One of Australia’s rarest butterflies, the Bathurst Copper Butterfly (Paralucia spinifera), also known as the Purple Copper Butterfly and the Bathurst Copper, is endemic to the Central Tablelands of New South Wales, found in around 30 locations between Bathurst and Hartley, in an area comprising less than 30 hectares. This species occurs mainly in eucalypt woodlands above 900 metres. This small butterfly has a thick body and a wingspan of 20–30 millimetres. The upper side of its wings are copper to black with a purple, green or bronze iridescence, and underneath it has a subtle brown, black and grey patterning. Its flight is weak and erratic, always in close proximity to foliage, which restricts the butterfly's range.
The Bathurst Copper Butterfly has a mutually beneficial relationship with an attendant ant species (Anonychomyrma itinerans) that occupies the same host plant, a blackthorn, on which the butterfly exclusively feeds.
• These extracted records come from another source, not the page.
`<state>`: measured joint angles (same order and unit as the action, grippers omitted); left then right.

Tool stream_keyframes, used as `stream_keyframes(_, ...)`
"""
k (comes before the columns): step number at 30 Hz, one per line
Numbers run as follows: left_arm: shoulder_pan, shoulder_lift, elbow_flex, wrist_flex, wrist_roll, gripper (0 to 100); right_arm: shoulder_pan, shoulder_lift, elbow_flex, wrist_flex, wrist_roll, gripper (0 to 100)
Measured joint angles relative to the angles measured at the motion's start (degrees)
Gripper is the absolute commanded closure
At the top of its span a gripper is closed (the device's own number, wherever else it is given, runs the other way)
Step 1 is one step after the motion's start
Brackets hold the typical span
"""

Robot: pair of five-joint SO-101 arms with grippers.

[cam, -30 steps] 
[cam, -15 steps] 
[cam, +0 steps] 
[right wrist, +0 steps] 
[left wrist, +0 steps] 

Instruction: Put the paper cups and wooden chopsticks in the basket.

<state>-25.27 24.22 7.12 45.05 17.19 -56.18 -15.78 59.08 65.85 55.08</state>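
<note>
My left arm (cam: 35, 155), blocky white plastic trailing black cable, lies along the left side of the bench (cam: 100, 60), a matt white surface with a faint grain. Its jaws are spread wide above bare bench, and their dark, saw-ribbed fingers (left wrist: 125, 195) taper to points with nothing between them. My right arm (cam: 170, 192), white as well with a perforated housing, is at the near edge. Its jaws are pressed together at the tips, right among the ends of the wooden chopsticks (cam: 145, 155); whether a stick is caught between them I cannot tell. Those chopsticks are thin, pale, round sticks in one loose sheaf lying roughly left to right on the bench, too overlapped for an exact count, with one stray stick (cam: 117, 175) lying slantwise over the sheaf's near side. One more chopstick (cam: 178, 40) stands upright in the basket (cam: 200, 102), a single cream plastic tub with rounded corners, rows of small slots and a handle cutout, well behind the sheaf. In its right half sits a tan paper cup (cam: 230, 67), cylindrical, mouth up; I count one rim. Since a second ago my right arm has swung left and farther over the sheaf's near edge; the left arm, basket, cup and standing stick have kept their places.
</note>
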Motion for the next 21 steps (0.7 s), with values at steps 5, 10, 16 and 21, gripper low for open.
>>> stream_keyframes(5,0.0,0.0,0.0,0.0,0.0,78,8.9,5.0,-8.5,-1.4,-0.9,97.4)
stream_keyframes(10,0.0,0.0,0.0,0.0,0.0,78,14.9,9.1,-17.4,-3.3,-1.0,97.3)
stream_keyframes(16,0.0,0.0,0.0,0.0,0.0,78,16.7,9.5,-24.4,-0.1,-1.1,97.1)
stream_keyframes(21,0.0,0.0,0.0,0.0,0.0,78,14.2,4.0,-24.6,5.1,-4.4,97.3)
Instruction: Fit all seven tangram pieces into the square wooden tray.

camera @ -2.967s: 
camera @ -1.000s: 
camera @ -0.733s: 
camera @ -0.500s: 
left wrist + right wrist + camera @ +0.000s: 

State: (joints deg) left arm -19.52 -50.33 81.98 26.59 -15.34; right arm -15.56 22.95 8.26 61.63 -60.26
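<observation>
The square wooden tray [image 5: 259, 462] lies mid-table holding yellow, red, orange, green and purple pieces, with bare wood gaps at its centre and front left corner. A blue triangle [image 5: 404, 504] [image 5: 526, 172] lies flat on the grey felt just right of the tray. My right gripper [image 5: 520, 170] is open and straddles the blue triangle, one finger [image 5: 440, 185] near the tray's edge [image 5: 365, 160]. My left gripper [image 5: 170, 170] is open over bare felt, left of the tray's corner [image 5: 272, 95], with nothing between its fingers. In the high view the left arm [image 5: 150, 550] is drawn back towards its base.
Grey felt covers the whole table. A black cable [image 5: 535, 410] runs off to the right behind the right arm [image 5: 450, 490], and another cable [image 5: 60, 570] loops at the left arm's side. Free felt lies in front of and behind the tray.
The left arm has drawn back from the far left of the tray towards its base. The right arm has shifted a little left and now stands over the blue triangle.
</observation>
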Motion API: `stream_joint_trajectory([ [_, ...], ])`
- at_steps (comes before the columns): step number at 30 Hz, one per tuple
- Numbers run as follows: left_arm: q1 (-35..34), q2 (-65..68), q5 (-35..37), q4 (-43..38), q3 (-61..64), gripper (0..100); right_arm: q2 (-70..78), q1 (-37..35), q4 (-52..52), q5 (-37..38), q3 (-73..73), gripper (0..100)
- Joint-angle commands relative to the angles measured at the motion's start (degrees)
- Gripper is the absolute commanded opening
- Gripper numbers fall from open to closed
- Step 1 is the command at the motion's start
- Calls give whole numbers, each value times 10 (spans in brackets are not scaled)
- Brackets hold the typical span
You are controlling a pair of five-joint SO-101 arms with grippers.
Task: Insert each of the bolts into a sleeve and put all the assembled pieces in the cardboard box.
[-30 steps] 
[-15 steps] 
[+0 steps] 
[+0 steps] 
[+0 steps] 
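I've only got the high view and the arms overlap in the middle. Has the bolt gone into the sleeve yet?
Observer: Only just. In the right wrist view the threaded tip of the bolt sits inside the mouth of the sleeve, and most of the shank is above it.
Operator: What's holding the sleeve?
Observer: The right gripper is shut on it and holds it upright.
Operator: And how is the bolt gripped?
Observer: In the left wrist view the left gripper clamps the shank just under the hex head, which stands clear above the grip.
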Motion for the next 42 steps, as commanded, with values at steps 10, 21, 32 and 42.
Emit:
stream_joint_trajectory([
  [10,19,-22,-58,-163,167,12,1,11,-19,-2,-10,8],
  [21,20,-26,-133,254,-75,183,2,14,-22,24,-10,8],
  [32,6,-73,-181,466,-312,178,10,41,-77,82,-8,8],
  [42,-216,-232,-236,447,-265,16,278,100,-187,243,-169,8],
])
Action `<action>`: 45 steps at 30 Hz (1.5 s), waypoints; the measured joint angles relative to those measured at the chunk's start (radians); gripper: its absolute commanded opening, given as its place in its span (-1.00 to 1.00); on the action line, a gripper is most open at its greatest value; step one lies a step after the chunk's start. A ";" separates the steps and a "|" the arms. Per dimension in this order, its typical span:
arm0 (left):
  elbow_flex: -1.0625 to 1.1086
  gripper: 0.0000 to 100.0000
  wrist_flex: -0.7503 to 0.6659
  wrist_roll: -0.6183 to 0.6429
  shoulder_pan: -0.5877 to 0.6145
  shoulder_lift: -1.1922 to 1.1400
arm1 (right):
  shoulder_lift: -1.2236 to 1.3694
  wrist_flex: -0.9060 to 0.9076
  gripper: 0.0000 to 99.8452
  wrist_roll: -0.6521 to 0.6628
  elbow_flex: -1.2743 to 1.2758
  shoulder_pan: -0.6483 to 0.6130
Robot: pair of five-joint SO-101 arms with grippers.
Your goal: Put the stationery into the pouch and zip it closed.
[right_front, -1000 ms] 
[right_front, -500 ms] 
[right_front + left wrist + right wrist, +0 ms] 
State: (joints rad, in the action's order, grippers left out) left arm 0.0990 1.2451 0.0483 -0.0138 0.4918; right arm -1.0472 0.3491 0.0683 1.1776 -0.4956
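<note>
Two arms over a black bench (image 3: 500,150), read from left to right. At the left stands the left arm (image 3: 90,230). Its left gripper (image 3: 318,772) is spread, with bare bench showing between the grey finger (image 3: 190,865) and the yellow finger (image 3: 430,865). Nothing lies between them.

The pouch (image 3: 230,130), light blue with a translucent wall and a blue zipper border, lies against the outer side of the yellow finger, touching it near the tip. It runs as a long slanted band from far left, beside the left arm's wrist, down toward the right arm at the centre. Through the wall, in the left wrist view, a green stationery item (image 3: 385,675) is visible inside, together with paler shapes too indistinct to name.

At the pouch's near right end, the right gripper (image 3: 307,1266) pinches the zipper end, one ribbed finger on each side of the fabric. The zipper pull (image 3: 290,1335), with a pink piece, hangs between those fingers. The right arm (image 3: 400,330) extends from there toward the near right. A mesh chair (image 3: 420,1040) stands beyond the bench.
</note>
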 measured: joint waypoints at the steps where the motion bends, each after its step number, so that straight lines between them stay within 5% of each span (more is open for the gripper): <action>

The female lays her eggs on or near the ants’ nests, and when they hatch the ants marshal the larvae into their nests during the day, where they are protected, and onto the blackthorn to feed in the evening. In return, the ants enjoy the sweet dew produced by a gland on the backs of larvae. The larvae later pupate in the ants’ nests.
The Bathurst Copper Butterfly is listed as vulnerable in the national EPBC Act and endangered in the state’s Threatened Species Conservation Act. First described in 1978, this butterfly is at risk due to its limited distribution, degraded habitat and land use (clearing, grazing, spraying, weed invasion), and illegal collection. Its habitat requirements and weak flight restrict its distribution.